[Work task] Below are the records. Retype, exactly, the lines from the first through the line with "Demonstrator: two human", and leave out the pictures.

[Provided information]
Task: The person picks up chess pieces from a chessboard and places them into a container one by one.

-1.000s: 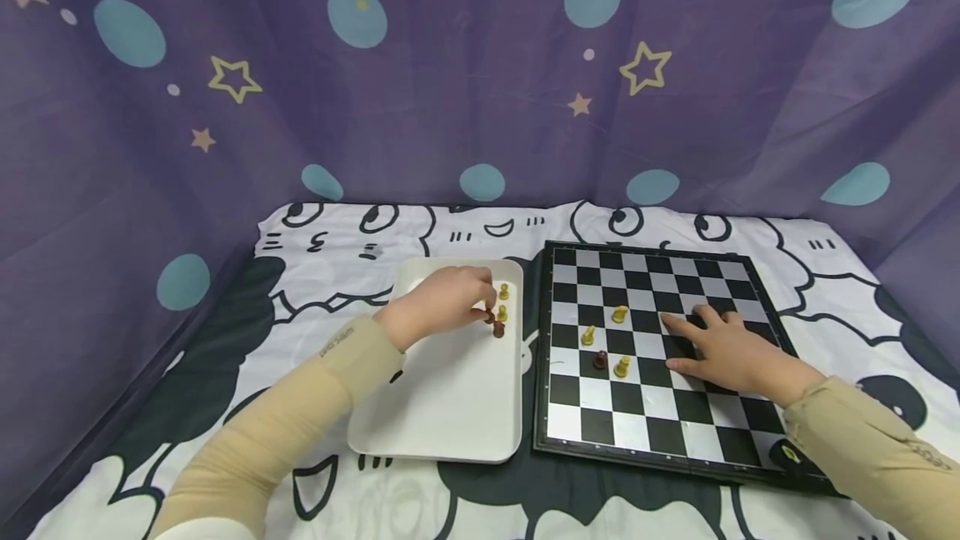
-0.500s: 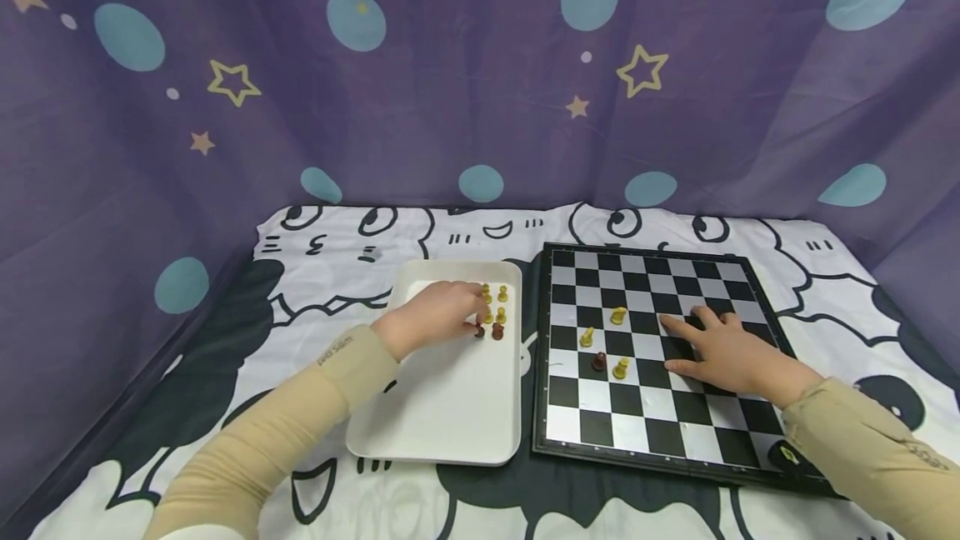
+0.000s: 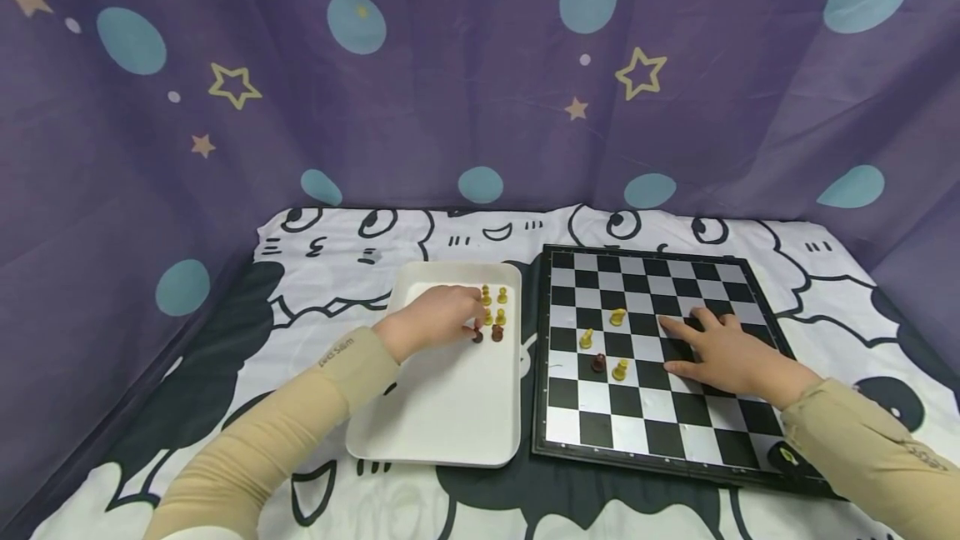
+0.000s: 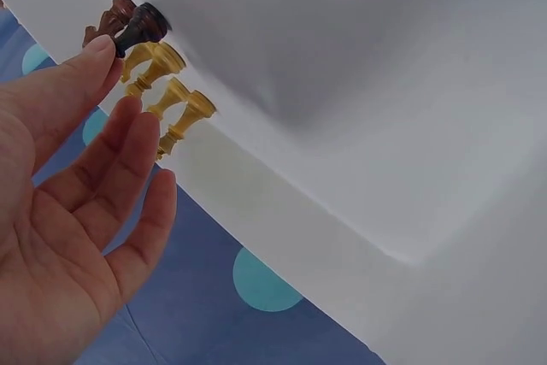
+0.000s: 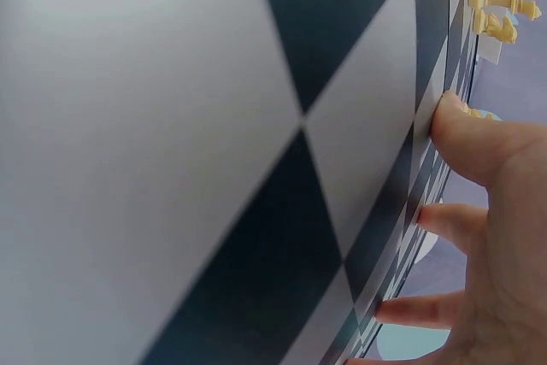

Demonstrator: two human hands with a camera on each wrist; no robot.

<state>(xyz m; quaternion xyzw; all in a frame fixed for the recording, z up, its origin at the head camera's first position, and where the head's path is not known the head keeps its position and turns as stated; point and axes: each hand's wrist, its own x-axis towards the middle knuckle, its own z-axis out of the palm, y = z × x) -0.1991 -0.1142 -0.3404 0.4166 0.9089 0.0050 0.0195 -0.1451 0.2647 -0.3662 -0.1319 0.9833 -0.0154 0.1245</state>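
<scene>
Over the white tray point(image 3: 442, 432), my left hand point(image 3: 435, 322) pinches a dark chess piece point(image 4: 141, 30) between thumb and fingers, its base at the tray floor. A reddish-brown chess piece point(image 3: 497, 332) stands just right of it. Behind these are several yellow chess pieces point(image 3: 502, 296) in two columns, some partly covered by the fingers in the left wrist view. My right hand point(image 3: 731, 359) rests on the chessboard point(image 3: 656, 436) with fingers spread, holding nothing. Left of it on the board are a yellow knight point(image 3: 617, 317), two more yellow pieces point(image 3: 619, 369) and a dark-red piece point(image 3: 598, 362).
Tray and board lie side by side on a black-and-white patterned cloth point(image 3: 405, 507), a narrow gap between them. A black oval with a yellow mark point(image 3: 787, 457) is at the board's near right corner, by the right sleeve. A purple curtain point(image 3: 450, 107) hangs behind.
My left hand has shifted slightly left and nearer with the dark piece, which now stands left of the reddish-brown one. Yellow pieces behind the fingers have come into view. The right hand stays put.
</scene>
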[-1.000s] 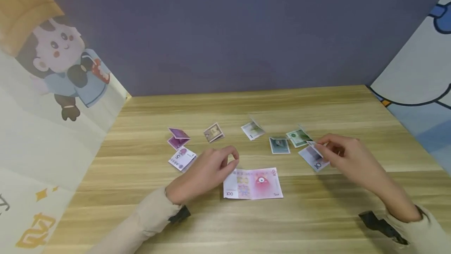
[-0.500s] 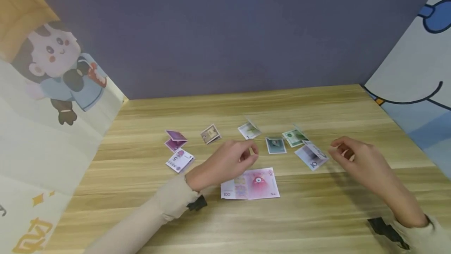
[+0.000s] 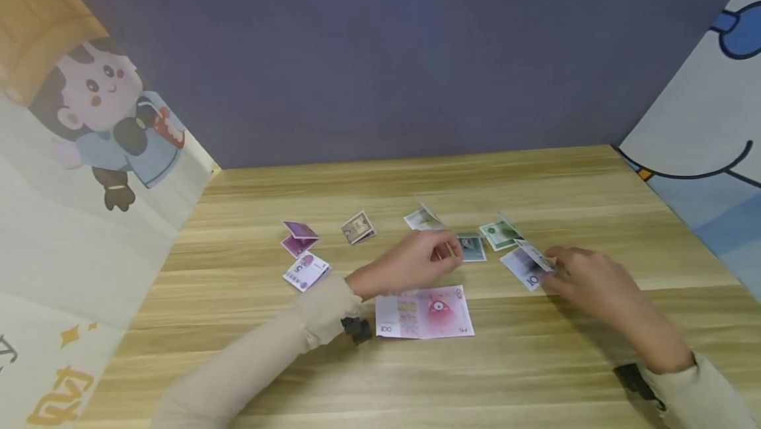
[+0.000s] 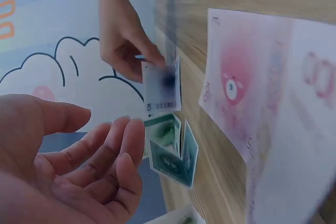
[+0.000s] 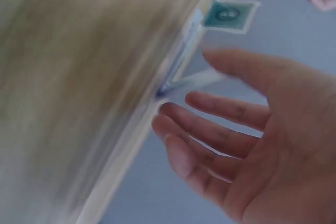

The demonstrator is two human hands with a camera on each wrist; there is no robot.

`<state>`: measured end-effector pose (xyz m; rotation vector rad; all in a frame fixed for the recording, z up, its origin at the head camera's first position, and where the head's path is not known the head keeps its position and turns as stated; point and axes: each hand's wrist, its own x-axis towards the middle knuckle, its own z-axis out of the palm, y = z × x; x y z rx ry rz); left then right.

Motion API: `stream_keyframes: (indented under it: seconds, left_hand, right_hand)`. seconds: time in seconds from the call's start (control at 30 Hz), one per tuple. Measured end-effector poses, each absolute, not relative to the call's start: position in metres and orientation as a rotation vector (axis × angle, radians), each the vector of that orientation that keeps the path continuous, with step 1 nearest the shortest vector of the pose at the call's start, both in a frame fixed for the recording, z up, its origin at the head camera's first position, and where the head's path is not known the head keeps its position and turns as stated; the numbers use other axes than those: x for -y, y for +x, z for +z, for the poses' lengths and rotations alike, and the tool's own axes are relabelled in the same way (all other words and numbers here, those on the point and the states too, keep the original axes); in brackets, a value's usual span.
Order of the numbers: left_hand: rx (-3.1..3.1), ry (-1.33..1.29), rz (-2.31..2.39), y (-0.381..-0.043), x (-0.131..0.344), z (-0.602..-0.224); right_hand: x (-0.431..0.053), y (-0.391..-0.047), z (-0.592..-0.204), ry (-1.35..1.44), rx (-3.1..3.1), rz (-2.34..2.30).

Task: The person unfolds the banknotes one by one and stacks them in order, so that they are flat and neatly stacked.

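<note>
My right hand (image 3: 600, 290) is beside the open right edge of a folded purple-grey 10 banknote (image 3: 518, 265). In the right wrist view its thumb and fingers stand apart around the note's blurred edges, with no visible pinch; contact is hard to tell. My left hand (image 3: 416, 260), fingers loosely bent and holding nothing, hovers over the table. It partly covers a folded teal banknote (image 3: 474, 249) and a folded pale banknote (image 3: 421, 219). Below it a pink 100 banknote (image 3: 440, 323) lies unfolded with a centre crease. A folded green banknote (image 3: 499, 235) touches or overlaps the 10 note's upper edge.
Farther left on the wooden table (image 3: 380, 389) are a folded brown banknote (image 3: 358, 228), a folded purple banknote (image 3: 300, 237) and a folded 5 banknote (image 3: 306, 271). A dark wall panel (image 3: 380, 59) closes the back; cartoon-printed walls flank both sides.
My left hand has moved right, from the 100 note's left end toward the teal note. My right hand drew away from the 10 note, then came back to its right edge, lower down.
</note>
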<state>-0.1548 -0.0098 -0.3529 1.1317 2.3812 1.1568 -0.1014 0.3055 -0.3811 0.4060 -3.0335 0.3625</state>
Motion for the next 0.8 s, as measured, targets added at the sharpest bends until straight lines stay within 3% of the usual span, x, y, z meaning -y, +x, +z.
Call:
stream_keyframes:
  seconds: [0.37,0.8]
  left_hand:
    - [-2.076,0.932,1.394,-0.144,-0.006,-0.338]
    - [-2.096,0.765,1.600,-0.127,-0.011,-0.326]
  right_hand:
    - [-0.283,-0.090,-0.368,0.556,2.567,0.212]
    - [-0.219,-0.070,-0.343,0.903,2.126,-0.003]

[Answer for this exercise]
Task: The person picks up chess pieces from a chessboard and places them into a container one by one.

-1.000s: 
-0.500s: 
+0.000s: 
+0.000s: 
+0.000s: 

Demonstrator: two human hands with a camera on each wrist; no robot.

No more output is expected for this exercise.